● **What is required**:
Reading the data below, count the lines that carry the string "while". Give nothing but the count.

[Dataset records]
Start of Block
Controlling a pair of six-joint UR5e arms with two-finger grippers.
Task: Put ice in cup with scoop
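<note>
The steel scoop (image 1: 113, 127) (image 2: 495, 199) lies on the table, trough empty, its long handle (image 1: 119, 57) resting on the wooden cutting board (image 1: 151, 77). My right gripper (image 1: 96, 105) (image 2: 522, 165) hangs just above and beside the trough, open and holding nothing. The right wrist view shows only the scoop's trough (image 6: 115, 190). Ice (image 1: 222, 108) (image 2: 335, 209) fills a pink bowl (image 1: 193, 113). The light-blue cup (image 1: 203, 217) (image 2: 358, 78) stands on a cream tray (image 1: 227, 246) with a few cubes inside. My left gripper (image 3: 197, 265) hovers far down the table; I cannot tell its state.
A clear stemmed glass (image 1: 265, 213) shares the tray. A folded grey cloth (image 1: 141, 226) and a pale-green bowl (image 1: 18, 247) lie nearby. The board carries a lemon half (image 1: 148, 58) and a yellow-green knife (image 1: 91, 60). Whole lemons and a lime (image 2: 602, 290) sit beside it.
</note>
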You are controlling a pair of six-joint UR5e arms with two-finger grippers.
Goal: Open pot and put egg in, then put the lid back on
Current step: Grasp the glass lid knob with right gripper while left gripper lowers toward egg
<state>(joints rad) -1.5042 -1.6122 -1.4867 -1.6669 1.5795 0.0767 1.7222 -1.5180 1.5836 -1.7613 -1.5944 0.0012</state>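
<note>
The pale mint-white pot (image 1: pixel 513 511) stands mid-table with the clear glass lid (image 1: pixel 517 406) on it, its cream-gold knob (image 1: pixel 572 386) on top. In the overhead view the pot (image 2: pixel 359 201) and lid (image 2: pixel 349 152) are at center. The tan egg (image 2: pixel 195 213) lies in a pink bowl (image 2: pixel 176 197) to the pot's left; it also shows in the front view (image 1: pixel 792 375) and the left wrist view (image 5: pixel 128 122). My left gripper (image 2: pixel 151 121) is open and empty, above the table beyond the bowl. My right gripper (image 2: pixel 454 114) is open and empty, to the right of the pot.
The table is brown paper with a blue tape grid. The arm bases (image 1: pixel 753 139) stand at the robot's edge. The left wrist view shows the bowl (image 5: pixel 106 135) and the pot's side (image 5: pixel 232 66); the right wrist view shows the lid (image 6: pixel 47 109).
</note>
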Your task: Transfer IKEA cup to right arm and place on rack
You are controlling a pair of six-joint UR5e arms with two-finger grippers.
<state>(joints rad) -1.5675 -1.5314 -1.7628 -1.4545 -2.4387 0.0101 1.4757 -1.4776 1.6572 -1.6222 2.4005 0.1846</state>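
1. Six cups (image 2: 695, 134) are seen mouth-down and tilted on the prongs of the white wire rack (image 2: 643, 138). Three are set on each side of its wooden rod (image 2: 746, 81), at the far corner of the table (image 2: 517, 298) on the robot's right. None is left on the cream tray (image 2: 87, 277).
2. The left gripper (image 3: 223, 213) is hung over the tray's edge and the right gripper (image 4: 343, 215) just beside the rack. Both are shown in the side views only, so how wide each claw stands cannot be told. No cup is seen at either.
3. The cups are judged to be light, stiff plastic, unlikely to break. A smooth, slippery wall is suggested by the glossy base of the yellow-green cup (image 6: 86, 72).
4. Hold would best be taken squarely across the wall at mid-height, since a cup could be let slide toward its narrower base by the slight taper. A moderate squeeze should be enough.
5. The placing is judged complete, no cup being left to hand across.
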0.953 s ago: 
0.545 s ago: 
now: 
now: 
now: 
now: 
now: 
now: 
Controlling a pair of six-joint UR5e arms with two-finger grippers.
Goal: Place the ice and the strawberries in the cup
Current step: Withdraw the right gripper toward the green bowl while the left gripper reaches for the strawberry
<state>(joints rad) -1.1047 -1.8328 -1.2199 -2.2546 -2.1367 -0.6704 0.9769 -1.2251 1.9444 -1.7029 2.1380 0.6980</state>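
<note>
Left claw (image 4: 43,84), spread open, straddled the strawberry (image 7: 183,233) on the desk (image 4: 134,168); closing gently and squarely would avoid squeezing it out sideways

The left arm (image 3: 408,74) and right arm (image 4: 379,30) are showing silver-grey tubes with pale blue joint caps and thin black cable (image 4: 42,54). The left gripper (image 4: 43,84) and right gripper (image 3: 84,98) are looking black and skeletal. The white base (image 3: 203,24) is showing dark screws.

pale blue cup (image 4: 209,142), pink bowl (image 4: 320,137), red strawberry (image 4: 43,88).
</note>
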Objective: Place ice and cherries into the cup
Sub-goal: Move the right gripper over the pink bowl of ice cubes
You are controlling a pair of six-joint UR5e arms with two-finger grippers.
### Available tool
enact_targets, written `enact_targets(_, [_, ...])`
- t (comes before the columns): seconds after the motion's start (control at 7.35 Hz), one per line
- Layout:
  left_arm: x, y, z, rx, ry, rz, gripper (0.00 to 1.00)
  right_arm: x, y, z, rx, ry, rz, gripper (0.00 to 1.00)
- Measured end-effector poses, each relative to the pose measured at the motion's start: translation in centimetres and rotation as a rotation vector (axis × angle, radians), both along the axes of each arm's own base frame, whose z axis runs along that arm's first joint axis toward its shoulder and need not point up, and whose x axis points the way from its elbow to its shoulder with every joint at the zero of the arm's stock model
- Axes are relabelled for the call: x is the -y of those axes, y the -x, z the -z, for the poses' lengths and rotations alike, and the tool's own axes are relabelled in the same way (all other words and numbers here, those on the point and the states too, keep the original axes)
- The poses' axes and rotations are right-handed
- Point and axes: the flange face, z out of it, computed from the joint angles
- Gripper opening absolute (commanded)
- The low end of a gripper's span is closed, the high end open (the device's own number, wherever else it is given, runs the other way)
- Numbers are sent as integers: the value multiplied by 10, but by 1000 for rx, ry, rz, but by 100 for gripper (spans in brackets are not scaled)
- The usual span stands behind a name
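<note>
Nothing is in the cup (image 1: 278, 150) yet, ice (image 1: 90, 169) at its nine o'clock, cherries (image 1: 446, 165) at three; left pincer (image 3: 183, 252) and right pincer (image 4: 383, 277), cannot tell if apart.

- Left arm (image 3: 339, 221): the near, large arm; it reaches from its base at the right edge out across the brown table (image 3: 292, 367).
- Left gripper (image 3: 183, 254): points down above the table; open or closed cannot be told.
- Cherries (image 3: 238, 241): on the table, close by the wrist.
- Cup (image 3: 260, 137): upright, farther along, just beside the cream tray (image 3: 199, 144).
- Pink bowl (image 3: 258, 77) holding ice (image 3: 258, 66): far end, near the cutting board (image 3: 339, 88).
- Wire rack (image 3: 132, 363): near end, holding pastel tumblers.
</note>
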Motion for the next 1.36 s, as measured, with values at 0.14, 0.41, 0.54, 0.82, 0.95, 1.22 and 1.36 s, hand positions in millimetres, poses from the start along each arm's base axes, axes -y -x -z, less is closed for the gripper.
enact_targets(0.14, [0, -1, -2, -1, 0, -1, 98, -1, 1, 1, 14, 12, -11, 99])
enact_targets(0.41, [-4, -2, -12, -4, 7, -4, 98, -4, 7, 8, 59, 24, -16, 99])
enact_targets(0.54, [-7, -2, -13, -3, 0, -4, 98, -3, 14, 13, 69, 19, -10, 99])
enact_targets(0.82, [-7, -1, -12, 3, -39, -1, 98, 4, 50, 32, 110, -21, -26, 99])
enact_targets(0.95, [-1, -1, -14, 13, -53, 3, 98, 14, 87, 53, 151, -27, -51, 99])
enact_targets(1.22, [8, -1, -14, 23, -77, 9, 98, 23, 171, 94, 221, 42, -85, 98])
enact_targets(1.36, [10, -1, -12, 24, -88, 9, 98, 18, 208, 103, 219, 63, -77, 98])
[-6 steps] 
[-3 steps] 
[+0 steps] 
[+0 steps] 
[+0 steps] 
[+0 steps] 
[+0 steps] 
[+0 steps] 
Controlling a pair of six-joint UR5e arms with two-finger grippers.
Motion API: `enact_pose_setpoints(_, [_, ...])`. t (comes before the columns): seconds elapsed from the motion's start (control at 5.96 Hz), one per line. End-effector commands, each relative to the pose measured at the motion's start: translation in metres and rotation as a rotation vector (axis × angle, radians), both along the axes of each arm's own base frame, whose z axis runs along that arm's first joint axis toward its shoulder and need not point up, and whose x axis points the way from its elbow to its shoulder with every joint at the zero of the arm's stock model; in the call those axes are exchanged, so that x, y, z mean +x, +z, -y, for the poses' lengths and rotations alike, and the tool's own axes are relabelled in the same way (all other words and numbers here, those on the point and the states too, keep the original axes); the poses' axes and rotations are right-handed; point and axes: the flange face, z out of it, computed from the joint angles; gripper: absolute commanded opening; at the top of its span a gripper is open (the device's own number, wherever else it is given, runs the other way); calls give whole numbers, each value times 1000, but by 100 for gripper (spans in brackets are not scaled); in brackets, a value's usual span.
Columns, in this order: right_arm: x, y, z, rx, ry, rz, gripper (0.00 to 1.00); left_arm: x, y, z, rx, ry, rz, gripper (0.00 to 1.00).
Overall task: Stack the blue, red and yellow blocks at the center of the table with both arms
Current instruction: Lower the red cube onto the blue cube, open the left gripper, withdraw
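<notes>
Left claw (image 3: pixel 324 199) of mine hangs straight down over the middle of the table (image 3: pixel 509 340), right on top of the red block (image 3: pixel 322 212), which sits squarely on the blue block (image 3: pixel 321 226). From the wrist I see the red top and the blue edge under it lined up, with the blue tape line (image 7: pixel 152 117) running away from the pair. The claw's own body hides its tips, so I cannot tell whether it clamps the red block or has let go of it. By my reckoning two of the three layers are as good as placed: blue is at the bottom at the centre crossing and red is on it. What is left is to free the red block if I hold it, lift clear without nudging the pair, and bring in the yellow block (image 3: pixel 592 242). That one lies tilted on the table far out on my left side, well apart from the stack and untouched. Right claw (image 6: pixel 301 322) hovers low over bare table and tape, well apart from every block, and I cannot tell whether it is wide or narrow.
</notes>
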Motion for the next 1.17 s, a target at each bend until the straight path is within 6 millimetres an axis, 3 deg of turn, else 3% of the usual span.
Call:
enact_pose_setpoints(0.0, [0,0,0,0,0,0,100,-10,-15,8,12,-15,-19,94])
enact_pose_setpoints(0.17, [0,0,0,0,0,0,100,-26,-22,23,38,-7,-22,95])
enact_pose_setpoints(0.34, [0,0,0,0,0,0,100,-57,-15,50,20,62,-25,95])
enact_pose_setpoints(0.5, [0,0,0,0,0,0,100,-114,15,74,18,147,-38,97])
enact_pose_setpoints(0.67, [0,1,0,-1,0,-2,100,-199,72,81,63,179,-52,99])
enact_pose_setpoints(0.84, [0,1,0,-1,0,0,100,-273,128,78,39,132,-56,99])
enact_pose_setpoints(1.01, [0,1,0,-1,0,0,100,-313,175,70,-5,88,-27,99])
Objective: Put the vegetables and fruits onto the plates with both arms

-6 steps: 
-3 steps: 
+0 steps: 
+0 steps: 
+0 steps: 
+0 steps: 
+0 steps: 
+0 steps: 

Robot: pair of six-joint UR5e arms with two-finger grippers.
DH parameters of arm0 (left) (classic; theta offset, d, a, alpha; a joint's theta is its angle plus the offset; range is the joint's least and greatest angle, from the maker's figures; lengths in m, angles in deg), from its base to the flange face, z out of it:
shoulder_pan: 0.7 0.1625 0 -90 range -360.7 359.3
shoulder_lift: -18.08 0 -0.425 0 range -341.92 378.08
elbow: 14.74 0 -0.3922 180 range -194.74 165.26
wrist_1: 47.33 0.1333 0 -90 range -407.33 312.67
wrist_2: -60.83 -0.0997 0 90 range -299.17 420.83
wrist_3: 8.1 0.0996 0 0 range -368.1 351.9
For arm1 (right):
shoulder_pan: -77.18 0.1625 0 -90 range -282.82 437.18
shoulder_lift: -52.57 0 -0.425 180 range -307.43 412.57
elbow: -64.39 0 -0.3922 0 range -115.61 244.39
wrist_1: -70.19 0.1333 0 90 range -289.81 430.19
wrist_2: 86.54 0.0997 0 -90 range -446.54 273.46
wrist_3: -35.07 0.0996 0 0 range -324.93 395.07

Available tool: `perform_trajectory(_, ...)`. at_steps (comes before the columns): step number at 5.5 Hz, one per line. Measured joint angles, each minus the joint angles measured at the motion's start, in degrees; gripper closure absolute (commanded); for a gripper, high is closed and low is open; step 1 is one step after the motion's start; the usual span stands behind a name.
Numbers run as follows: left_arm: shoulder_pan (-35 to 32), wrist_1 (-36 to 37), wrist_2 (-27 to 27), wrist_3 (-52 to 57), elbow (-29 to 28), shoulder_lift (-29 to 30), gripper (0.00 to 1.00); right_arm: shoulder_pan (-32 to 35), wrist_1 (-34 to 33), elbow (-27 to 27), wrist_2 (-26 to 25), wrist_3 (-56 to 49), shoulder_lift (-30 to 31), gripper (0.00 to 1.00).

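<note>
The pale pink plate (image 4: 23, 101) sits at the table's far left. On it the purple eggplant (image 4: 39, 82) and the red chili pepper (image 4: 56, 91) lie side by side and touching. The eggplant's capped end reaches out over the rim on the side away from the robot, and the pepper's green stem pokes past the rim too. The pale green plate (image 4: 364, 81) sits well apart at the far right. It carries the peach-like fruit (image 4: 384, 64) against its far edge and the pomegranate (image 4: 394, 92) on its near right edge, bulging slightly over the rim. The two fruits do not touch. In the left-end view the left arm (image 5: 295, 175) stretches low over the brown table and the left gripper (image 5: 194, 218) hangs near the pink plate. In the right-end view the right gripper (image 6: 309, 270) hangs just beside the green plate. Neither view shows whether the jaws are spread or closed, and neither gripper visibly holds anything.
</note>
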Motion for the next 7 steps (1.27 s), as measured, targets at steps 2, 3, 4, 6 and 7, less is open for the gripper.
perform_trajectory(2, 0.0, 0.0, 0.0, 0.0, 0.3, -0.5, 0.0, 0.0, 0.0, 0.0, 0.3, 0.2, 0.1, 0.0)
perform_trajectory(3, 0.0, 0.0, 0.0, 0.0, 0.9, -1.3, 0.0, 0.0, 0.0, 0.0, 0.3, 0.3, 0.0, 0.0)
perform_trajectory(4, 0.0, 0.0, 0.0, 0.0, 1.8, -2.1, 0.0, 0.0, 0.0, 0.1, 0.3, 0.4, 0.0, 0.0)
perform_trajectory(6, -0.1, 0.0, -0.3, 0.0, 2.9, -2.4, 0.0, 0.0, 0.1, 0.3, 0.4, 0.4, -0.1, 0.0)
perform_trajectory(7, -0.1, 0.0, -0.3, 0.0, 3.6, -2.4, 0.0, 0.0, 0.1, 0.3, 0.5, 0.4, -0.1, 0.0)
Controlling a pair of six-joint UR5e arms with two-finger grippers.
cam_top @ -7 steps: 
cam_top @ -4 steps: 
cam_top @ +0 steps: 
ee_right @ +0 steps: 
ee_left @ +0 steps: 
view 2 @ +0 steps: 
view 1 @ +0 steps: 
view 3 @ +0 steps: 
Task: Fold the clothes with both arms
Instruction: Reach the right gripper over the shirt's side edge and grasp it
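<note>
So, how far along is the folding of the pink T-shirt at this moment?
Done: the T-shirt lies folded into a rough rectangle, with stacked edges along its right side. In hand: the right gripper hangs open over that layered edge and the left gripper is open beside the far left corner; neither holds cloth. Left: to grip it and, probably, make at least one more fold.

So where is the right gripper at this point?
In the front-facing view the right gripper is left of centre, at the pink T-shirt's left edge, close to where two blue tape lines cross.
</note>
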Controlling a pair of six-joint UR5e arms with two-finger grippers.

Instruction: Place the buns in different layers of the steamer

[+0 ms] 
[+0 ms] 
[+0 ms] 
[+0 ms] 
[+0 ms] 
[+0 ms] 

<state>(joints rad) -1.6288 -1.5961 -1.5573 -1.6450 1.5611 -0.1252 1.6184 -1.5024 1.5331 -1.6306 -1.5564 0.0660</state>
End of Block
● **Task result**:
2